This method is pretty computational intensive, we are drawing a map with all known genres/styles and calculating the shortest path between the reference track and all the tracks from the library (after some basic filtering). Somewhere between 2 and 5 secs for 40 K tracks.
For a complete description of how it works check: 'helpers/music_graph_descriptors_xxx.js'
And to see the map rendered in your browser like a map check: 'Draw Graph.html'
- DYNGENRE: -> Score
Same than WEIGHT + dyngenreWeight
Uses a simplification of the GRAPH method. Let's say we assign a number to every "big" cluster of points on the music graph, then we can simply
put any genre/style point into any of those clusters and give them a value. So 'Rock' is linked to 3, the same than 'Roots Rock' or 'Rock & Roll'.
It's a more complex method than WEIGHT, but less than GRAPH, which allows cross-linking between different genres breaking from string matching.
For a complete description of how it works check: 'helpers/dyngenre_map_xxx.js'

Arguments: (genreWeight, styleWeight, dyngenreWeight, moodWeight, keyWeight, dateWeight, dateRange, bpmWeight, bpmRange, playlistLength, probPick, scoreFilter, max_graph_distance, bRandomPick, method, forcedQuery)

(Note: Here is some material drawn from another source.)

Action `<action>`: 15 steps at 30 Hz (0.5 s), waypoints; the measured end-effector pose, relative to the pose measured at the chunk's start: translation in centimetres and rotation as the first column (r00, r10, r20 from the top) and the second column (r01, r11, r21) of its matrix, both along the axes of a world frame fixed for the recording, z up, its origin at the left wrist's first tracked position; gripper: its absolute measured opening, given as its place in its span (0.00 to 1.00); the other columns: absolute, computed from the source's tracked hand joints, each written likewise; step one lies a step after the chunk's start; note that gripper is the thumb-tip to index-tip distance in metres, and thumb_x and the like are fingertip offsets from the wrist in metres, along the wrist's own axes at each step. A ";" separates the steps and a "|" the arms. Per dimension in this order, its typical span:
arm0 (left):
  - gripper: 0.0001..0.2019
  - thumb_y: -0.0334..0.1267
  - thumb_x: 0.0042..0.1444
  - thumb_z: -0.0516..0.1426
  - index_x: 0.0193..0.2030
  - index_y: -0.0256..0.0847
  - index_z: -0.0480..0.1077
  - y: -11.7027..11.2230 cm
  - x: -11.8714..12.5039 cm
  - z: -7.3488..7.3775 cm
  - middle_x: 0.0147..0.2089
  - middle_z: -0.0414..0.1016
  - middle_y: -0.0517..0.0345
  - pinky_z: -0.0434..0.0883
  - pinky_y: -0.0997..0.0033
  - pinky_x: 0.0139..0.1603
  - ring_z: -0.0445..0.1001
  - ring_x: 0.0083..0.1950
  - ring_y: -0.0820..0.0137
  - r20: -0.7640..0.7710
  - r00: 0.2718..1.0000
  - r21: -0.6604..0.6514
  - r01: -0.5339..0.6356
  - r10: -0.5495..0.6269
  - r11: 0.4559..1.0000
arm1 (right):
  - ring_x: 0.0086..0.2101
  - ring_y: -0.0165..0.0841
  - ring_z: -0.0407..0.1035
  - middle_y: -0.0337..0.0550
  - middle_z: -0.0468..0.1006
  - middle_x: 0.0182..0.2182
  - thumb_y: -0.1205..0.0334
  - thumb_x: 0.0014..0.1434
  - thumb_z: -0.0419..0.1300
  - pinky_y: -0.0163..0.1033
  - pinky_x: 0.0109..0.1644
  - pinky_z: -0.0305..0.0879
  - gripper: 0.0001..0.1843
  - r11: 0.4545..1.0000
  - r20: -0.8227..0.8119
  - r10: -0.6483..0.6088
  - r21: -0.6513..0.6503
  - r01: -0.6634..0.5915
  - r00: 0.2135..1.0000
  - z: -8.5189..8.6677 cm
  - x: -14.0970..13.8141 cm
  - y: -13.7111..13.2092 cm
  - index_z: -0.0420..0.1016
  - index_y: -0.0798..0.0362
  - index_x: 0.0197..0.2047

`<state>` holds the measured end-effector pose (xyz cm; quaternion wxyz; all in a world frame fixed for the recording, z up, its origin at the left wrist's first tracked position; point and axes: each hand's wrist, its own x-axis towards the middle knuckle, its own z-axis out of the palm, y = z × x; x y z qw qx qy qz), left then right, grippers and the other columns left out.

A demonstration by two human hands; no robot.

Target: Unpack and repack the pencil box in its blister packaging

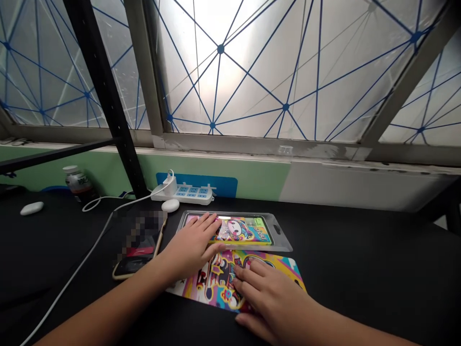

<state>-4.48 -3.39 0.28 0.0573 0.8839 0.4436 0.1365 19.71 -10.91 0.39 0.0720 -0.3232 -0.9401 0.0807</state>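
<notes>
My left hand [196, 245] lies with fingers stretched out over the left part of a clear plastic blister package [282, 240]. Inside that package is a colourful box [248, 229] with a cartoon character's face printed on it. Nearer to me, a bright printed card [216, 295] with cartoon figures lies flat on the black table. My right hand [268, 295] rests on the card's right part, its fingers spread loosely and slightly bent. The palm and fingers cover some of the card's print.
A phone in a light case [135, 265] lies left of my left hand. A white power strip [194, 193] with a plugged-in charger stands by the wall; its white cable [93, 247] crosses the table. Behind are a bottle [79, 184], a white oval object [170, 205] and a black post [111, 96].
</notes>
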 end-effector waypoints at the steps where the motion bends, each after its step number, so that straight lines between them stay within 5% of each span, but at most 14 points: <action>1: 0.31 0.58 0.68 0.45 0.73 0.48 0.54 0.2 -0.1 0.0 0.75 0.51 0.51 0.52 0.47 0.71 0.49 0.75 0.56 0.009 1.000 -0.001 0.001 -0.001 1.000 | 0.49 0.50 0.69 0.55 0.77 0.53 0.49 0.64 0.57 0.55 0.57 0.64 0.22 1.000 -0.002 -0.004 -0.004 0.004 1.000 0.0 0.0 -0.2 0.75 0.54 0.53; 5: 0.30 0.57 0.68 0.48 0.72 0.51 0.55 0.4 -0.6 -0.1 0.74 0.53 0.53 0.53 0.47 0.71 0.50 0.75 0.56 0.056 0.998 0.009 0.022 -0.023 1.000 | 0.56 0.51 0.67 0.55 0.74 0.58 0.47 0.63 0.59 0.56 0.61 0.63 0.24 0.991 -0.040 -0.063 -0.122 0.057 0.997 0.5 0.1 -0.3 0.75 0.51 0.57; 10: 0.29 0.57 0.68 0.48 0.71 0.50 0.57 0.3 -0.7 -0.3 0.74 0.55 0.52 0.54 0.48 0.71 0.51 0.75 0.56 0.074 0.997 0.025 0.018 -0.020 1.000 | 0.70 0.53 0.43 0.53 0.46 0.73 0.38 0.62 0.57 0.62 0.70 0.49 0.44 0.955 -0.038 -0.097 -0.285 0.082 0.995 1.1 0.3 0.4 0.50 0.47 0.74; 15: 0.29 0.58 0.67 0.48 0.71 0.51 0.59 0.3 -0.6 -0.1 0.74 0.55 0.52 0.54 0.47 0.71 0.52 0.75 0.55 0.079 0.997 0.014 0.000 -0.002 1.000 | 0.70 0.53 0.38 0.53 0.43 0.72 0.35 0.62 0.56 0.64 0.71 0.43 0.47 0.945 -0.021 -0.060 -0.324 0.050 0.998 1.7 0.2 0.1 0.45 0.47 0.74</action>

A: do_searchby_distance(15, 10, 0, 5, 10, 25, 15, 5, 25, undefined, 100, 60, 150, 1, "GRAPH", undefined)
// Random mix with only nearest tracks, most from the same decade

B: do_searchby_distance(10, 10, 0, 5, 5, 25, 15, 5, 25, undefined, 100, 60, 250, 1, "GRAPH", undefined)
// Random mix a bit varied on styles (but similar genre), most from the same decade

C: do_searchby_distance(0, 5, 0, 15, 10, 25, 15, 5, 25, undefined, 100, 50, 600, 1, "GRAPH", undefined)
// Random mix even more varied on styles/genres, most from the same decade

D: do_searchby_distance(0, 5, 0, 15, 10, 0, undefined, 5, 25, undefined, 100, 50, 900, 1, "GRAPH", undefined)
// Random mix with different genres but same mood from any date

Note about genre/styles:
GRAPH method doesn't care whether "Rock" is a genre or a style but the scoring part does! Both values are considered points without any distinction.
Genre weight is related to genres, style weight is related to styles.... But there is a workaround, let's say you only use genre tags (and put all values
together there). Then set style weight to zero. It will just check genre tags and the graph part will work the same anyway.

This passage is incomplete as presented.